Un pouvoir accru pour France Travail
L'article en question, introduit au Sénat en octobre 2025, renforce considérablement les prérogatives de France Travail, l'organisme chargé de l'indemnisation des demandeurs d'emploi. Ses agents pourront désormais accéder aux données de connexion et interroger le registre des Français établis à l'étranger.
Une procédure contestée
Cette mesure suscite l'indignation chez les associations de défense des chômeurs, qui dénoncent une présomption de culpabilité.
« On inverse la charge de la preuve : c'est au citoyen de prouver son innocence, pas à l'administration sa culpabilité », déplore un porte-parole de la CGT.
Un contexte politique tendu
Alors que le gouvernement Lecornu II tente de rassurer sur la rigueur budgétaire, cette mesure intervient dans un climat de crise des services publics et de tensions croissantes entre majorité et opposition.

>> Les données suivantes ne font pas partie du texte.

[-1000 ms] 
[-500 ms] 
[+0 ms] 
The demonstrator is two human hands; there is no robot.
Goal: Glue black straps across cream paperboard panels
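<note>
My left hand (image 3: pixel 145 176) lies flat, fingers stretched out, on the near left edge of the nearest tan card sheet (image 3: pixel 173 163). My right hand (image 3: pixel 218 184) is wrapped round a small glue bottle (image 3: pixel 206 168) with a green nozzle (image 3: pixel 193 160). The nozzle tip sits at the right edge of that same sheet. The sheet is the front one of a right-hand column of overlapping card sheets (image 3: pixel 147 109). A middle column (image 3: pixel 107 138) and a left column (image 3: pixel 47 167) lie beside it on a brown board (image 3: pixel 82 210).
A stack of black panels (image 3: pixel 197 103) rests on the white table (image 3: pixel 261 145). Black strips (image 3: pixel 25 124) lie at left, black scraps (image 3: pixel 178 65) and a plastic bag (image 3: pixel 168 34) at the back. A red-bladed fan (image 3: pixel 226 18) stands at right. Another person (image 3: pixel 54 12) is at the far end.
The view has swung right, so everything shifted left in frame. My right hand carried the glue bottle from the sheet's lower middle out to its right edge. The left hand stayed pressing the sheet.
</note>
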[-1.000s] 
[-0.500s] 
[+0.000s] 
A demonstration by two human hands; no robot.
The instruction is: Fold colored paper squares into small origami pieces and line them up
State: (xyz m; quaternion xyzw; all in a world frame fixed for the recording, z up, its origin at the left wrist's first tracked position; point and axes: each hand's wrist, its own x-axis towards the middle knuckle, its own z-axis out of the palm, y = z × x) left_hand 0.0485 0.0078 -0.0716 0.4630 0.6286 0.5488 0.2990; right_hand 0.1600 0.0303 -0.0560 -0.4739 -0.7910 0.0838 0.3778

À l'approche des élections européennes de 2027, les partis de gauche dénoncent une politique répressive ciblant les plus précaires.
Des comparaisons internationales
Cette approche rappelle les dispositifs controversés mis en place dans certains pays comme la Hongrie, où les droits sociaux sont régulièrement remis en cause. À l'inverse, des pays comme la Norvège ou le Canada privilégient des systèmes d'indemnisation plus protecteurs.
La suite du débat
L'Assemblée reprendra ses travaux le 23 mars, après les élections municipales. Entre-temps, les critiques contre cette mesure risquent de s'amplifier, alors que le gouvernement tente de justifier cette réforme par l'urgence budgétaire.